Material provided below:

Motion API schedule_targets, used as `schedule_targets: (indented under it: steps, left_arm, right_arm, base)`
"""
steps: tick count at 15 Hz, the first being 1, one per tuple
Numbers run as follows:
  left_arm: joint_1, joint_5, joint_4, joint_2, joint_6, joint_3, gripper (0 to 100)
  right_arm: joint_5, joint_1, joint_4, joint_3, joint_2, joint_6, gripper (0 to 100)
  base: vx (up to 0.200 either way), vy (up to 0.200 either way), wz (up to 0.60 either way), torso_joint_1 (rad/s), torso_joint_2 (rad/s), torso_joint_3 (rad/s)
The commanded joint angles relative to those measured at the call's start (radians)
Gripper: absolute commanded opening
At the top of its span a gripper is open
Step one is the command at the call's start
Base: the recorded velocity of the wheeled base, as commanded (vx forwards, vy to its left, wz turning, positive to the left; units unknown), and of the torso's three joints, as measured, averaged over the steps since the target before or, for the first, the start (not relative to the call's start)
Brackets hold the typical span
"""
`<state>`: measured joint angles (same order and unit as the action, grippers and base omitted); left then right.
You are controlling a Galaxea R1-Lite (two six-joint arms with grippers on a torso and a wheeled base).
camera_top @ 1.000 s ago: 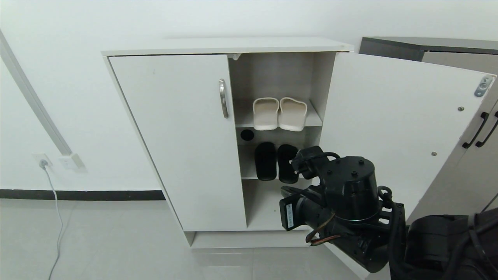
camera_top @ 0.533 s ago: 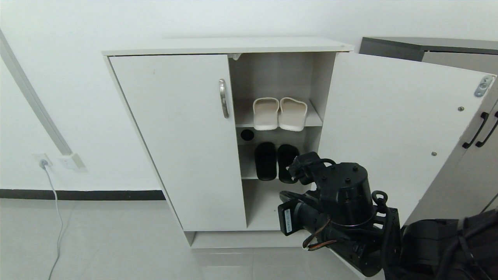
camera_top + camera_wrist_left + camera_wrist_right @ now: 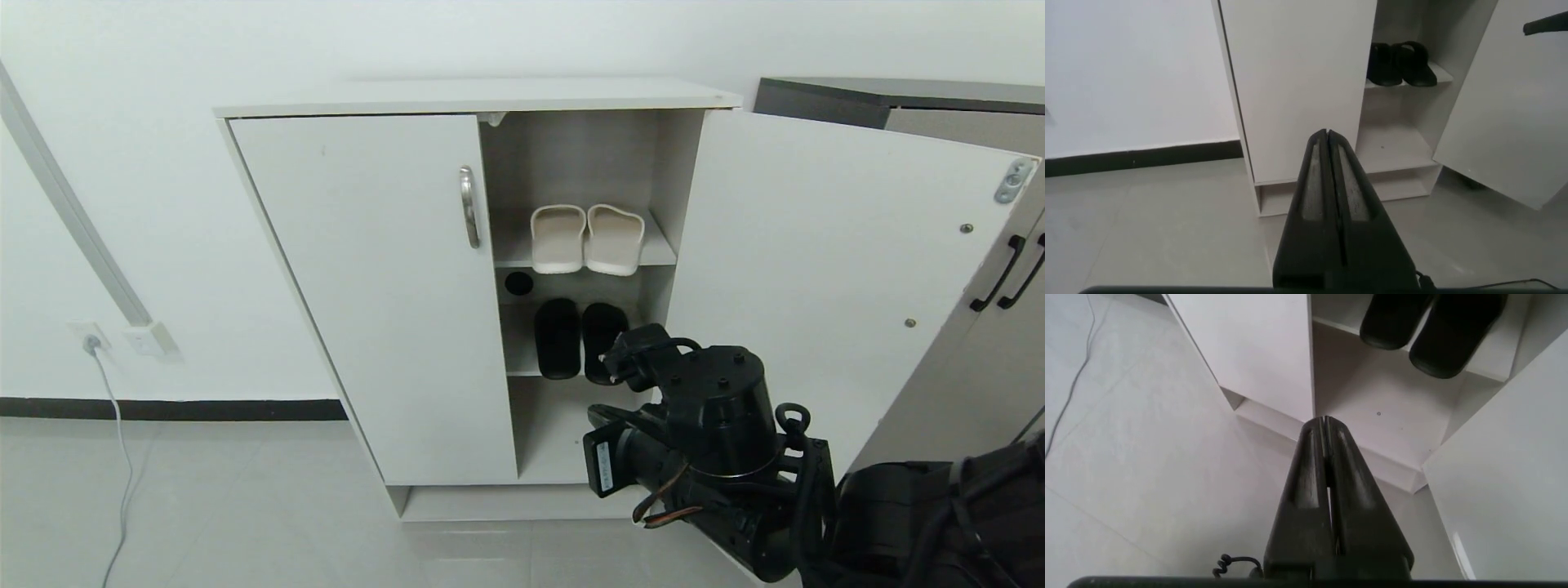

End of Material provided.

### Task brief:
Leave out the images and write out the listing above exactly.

### Problem solution:
Motion API schedule_targets, used as `schedule_targets: (indented under it: steps, left_arm, right_arm, base)`
"""
steps: tick count at 15 Hz, the first being 1, one per tuple
Numbers run as follows:
  left_arm: joint_1, joint_5, joint_4, joint_2, joint_6, joint_3, gripper (0 to 100)
  right_arm: joint_5, joint_1, joint_4, joint_3, joint_2, joint_6, gripper (0 to 100)
  base: vx (up to 0.200 either way), vy (up to 0.200 either way), wz (up to 0.60 either way), torso_joint_1 (rad/s), torso_joint_2 (rad/s), torso_joint_3 (rad/s)
The commanded joint angles relative to those measured at the call's start (radians)
Gripper: absolute commanded opening
At the top of its span a gripper is open
Step one is the command at the call's start
Base: the recorded velocity of the wheeled base, as commanded (vx forwards, vy to its left, wz turning, positive to the left; units unknown), and of the torso's three joints, as measured, averaged over the steps since the target before or, for the first, the start (not relative to the call's start)
Brackets hold the typical span
"""
`<state>`: measured joint angles (same order and unit as the action, grippers and base omitted); left then right.
You are controlling a Galaxea R1-Lite (two six-joint arms with grippers on a torso and a wheeled base).
camera_top @ 1.000 s ago: 
camera_top @ 0.533 s ago: 
camera_top + camera_wrist_left + camera_wrist_right @ now: 

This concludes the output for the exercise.